Individuals with type 2 diabetes (T2D) frequently exhibit impaired lung function, potentially accelerating the onset of cardiovascular disease (CVD), although prospective studies remain limited. We aimed to explore the relationship between lung function impairment and risk of CVD and mortality within this high-risk population.
This prospective study included 16,242 participants with T2D and free of CVD from the UK Biobank. Obstructive physiology (OP), restrictive physiology (RP), and preserved ratio impaired spirometry (PRISm) were defined using spirometry, including forced expiratory volume in 1 s (FEV1) and forced vital capacity (FVC). Fine-Gray subdistribution hazards models and Cox proportional hazards models were used to estimate risks of CVD and all-cause mortality, respectively.

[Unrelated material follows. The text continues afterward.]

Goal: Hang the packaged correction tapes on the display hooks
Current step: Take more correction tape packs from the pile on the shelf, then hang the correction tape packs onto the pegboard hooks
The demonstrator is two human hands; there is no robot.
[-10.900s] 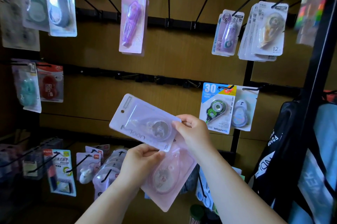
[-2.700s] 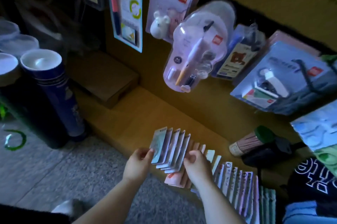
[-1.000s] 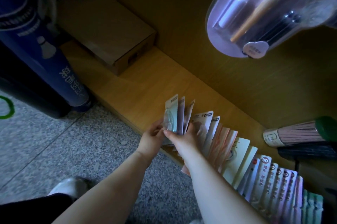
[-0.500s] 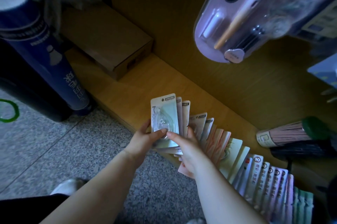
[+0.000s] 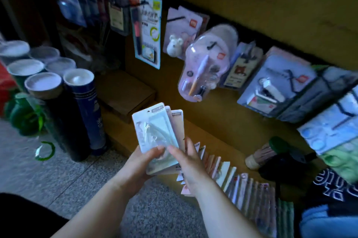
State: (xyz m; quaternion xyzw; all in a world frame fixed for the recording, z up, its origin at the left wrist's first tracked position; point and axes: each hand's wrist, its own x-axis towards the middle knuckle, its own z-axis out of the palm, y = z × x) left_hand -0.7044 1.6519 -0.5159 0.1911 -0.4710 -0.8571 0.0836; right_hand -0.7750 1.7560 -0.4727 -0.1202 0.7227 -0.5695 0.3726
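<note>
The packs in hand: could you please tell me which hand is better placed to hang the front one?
Probably the right hand: its fingers pinch the lower edge of the stack of packs, while the left hand cradles it from below.

I see a small stack of packaged correction tapes (image 5: 155, 131), pale blister cards, upright and slightly fanned, gripped at the bottom by my left hand (image 5: 139, 162) and right hand (image 5: 189, 162). A row of more packs (image 5: 242, 183) stands leaning along the wooden shelf.
</note>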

During a median follow-up of 13.9 years, 2,825 incident cases of CVD and 2,811 deaths were documented. Lower FEV1, FVC, FEV1/FVC ratio, FEV1 percent predicted, and FVC percent predicted were related to higher risks of CVD and all-cause mortality. Compared with preserved lung function, the adjusted subdistribution hazard ratios (HRs) for CVD were 1.19 (95% CI 1.05–1.35) for OP and 1.47 (95% CI 1.33–1.65) for RP. Compared with the control group, the subdistribution HRs for CVD were 1.20 (95% CI 1.06–1.36) for OP and 1.43 (95% CI 1.29–1.59) for PRISm. These associations were consistent across subgroups and sensitivity analyses. Adding lung function measurements significantly enhanced the performance of CVD prediction beyond the SCORE2-Diabetes model.
Lung function impairment was associated with increased risks of CVD and all-cause mortality among individuals with T2D.